Fortunately, many genomes, especially those of the greatest scientific interest, are still being finished, which means that all gaps need to be closed. Gap closure consists of running additional sequencing reactions that fill in the gap between two adjacent contigs. If the gap is filled with repetitive sequence (which is often the case), then "closure" teams may go to great lengths to clone and sequence small DNA fragments that correctly span the gap. Once these sequences are generated, the final step is to assemble the gap. This requires that the newly generated sequences, often spanning just a few kilobases or even less, be assembled together with the two surrounding contigs.

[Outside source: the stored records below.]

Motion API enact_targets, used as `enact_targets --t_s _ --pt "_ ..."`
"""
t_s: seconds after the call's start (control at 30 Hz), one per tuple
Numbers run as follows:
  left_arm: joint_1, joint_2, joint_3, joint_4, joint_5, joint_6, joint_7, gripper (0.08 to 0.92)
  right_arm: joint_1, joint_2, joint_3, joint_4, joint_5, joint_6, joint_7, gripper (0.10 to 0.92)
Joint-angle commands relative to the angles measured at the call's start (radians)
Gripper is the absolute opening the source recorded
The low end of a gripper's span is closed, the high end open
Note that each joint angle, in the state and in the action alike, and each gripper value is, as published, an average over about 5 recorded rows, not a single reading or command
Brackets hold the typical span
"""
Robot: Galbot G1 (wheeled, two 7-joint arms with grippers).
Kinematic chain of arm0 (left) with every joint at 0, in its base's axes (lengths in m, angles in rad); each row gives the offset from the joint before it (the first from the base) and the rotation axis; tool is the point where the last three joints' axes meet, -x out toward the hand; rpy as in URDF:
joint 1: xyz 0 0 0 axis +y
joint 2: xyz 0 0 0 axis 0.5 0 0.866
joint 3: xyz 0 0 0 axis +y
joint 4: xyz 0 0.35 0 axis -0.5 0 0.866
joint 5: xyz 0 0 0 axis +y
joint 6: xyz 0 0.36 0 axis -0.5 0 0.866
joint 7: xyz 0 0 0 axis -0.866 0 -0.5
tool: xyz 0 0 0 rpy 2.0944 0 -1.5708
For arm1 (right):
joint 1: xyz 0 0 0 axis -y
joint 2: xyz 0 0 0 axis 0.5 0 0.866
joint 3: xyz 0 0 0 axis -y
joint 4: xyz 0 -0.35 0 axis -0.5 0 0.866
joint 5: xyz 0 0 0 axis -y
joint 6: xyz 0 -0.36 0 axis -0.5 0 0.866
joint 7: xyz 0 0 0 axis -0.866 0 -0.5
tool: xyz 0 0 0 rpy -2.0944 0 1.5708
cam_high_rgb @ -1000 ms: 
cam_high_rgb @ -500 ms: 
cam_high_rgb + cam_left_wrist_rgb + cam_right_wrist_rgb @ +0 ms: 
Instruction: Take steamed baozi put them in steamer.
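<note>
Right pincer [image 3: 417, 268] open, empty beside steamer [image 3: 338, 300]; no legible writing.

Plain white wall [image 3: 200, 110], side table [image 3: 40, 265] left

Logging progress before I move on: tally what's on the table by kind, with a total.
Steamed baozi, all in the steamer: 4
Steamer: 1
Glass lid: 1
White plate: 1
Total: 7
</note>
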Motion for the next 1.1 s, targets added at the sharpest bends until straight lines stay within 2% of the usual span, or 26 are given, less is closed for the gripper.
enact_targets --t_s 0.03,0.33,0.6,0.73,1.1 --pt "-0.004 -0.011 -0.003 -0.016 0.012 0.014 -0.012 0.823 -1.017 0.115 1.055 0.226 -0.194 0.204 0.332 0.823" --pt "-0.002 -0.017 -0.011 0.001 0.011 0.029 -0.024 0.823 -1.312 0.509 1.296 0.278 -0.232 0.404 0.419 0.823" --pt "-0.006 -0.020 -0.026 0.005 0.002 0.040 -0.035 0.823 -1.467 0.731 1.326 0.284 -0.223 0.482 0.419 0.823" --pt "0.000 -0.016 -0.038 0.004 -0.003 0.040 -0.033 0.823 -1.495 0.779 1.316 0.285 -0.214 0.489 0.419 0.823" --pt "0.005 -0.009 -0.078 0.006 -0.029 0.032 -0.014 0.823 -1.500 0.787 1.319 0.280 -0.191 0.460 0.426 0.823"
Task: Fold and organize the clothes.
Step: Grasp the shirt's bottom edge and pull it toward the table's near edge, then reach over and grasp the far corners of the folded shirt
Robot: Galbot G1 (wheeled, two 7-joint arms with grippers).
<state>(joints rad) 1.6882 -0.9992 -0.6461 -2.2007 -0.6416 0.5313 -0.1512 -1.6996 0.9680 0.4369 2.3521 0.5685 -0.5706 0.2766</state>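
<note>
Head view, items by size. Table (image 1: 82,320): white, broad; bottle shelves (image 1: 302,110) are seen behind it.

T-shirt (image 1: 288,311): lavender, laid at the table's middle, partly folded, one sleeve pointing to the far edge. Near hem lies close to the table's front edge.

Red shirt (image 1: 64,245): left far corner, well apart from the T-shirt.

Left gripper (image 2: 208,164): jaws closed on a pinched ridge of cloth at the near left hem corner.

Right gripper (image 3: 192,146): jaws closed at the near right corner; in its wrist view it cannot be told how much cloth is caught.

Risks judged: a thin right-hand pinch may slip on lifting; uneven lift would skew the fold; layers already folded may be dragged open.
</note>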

Large-scale assemblers such as CelAsm and Arachne can be used for this task, but this presents several problems. First, the scale of these programs means that simply loading them into memory can take longer than the execution time of the assembly itself. Second, the laboratory teams filling gaps typically use graphical tools to manage gaps, and configuring these tools to call a very large external program is impractical if not impossible. Third, and perhaps most telling, the cleverness of these WGS assemblers is a hindrance for gap closure, because the data do not conform to the characteristics of a typical shotgun process. The depth of coverage of finishing reads often differs from that in the surrounding areas thereby confusing the statistical repeat detection mechanisms present in large-scale assemblers, and preventing a correct assembly of the gap. Therefore an assembler for gaps will do better by using a simple, straight-forward algorithm, focused on a specific region of the genome. Finally, these assemblers cannot be easily modified to address the specific issues raised by specialized finishing procedures, especially as new finishing techniques are continuously being developed. For example, high-throughput finishing experiments often use transposons to sample a problematic region, resulting in paired reads that are facing away from each other (the sequencing proceeds away from the transposon). Such constraints cannot be easily incorporated in existing assemblers which are hard-coded to assume paired reads are facing inwards, towards the middle of the corresponding shotgun fragment. Flexible tools like Minimus and AMOS provide the potential for incorporating such information through add-on modules.

Gene assembly

Another important use of small-scale assembly takes advantage of the rapidly growing Trace Archive at NCBI [12], a public repository of all the raw data from many large sequencing projects. Because it takes months and sometimes years before the final, assembled sequence from a genome project is released, scientists use the BLAST search function at the Trace Archive to find reads matching a gene of interest. If the gene is contained in the Trace Archive data, then a search will return anywhere from a handful to a few hundred sequences. These need to be assembled together to produce a better picture of the genomic region containing the gene. Once again, the scientist needs a small, less finicky assembler for this purpose.

Small genomes

Although most sequencing capacity is taken up by the largest genome projects, the number of small genomes being sequenced easily outstrips – in number of species and strains – the number of large genomes. Ironically, some of the very clever and complicated ideas that make CelAsm, Arachne, and other assemblers work for large genomes make them less than ideal for these small genomes. Viruses are a good example: they typically have genomes ranging from 5–50 kilobases, and they contain relatively little repetitive DNA. Thus there is no need to characterize the repeat content, and a simple assembler that ignores the issues of large-scale WGS projects will produce a perfectly correct assembly more quickly. For example, the Influenza Genome Sequencing Project, which uses an RT-PCR strategy rather than WGS, has assembled over 1000 influenza genomes using Minimus [13], with savings coming from not having to address special formatting requirements to prepare the data and from not having to maintain a large assembly software package.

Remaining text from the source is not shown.